[RESOLVED] How to troubleshoot hcp_pre_freesurfer not running, no errors

So sorry for all my questions, hoping i’ll be up and running soon… I’m trying to run HCP pipeline with qunex both on an HPC (with the singularity/apptainer image) and a WSL installation on my desktop PC (with docker). I’m running with the exact same commands / data / setup parameters for each and finding that hcp_pre_freesurfer will run as expected on the HPC, but on my desktop it finishes instantly without doing anything or throwing an error (note that i have the “run” parameter set to “run”).

This is the log file it produces:

============================= LOG ================================
# Generated by QuNex 0.98.0 on 2023-06-15_10.29.02.790643
================================================================
gmri hcp_pre_freesurfer \
--sessionsfolder="/home/haririlab/qunex//sessions" \
--sessions="/home/haririlab/qunex//processing/batch.txt" \
--sessionids="1" \ 
======================================================
Starting multiprocessing sessions in /home/haririlab/qunex//processing/batch.txt with a pool of 1 concurrent processes
===> Final report for command hcp_pre_freesurfer 
===> Successful completion of all tasks 

and this is the call:

qunex_container hcp_pre_freesurfer \
    --container="${container}" \
    --bind=$qunexdir \
    --sessionsfolder="${qunexdir }/sessions" \
    --batchfile="${qdir}/processing/batch.txt"

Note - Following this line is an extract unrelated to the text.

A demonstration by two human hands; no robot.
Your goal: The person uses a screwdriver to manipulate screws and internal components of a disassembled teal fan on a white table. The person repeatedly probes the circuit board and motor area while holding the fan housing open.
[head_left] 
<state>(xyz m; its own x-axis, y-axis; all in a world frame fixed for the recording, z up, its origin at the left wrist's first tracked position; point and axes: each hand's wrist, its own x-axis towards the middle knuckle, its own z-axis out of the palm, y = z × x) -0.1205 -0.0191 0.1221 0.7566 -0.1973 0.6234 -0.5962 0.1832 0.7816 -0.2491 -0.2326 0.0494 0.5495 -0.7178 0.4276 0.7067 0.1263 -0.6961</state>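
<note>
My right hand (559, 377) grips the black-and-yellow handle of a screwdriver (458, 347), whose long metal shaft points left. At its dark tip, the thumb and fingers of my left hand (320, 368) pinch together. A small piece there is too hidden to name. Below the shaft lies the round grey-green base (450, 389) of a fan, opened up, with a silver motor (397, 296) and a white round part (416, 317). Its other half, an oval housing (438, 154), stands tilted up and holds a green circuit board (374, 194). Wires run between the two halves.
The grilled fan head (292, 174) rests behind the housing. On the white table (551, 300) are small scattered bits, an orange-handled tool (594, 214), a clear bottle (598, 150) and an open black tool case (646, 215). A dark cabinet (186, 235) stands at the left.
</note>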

How can i troubleshoot this?
Thanks!

Hi there!

Just for transparency, could you also provide the commands that set the used variables (${container}, ${qunexdir}, ${qdir}). The command call also has a blank space in ${qunexdir }.

If I understand correctly, you are using Singularity on HPC and Docker on your local system? The bind parameter of qunex_container is for Singularity only. So you can skip that for Docker. Docker should automatically mount your home folder (/home/haririlab), meaning that you can probably just skip that. If you need to mount external folders with Docker you need to do it a bit differently, see General overview — QuNex documentation.

Below is an example hcp_pre_freesurfer call that I just tested on my local system with Docker:

qunex_container hcp_pre_freesurfer \
  --sessionsfolder="/jd_data/test_studies/quickstart/sessions" \
  --batchfile="/jd_data/test_studies/quickstart/processing/batch.txt" \
  --dockeropt="-v /jd_data/test_studies:/jd_data/test_studies" \
  --container="gitlab.qunex.yale.edu:5002/qunex/qunexcontainer:0.98.0"

Jure

1 Like

thanks so much for your response and apologies for my sloppiness! I have updated my command to use dockeropt instead of bind and am including variables here:

con="gitlab.qunex.yale.edu:5002/qunex/qunexcontainer:0.98.0"
qdir=/home/haririlab/qunex/

# hcp_pre_freesurfer
qunex_container hcp_pre_freesurfer \
    --container="${con}" \
	--dockeropt="-v /${qdir}:/${qdir}" \
    --sessionsfolder="${qdir}/sessions" \
    --batchfile="${qdir}/processing/batch.txt"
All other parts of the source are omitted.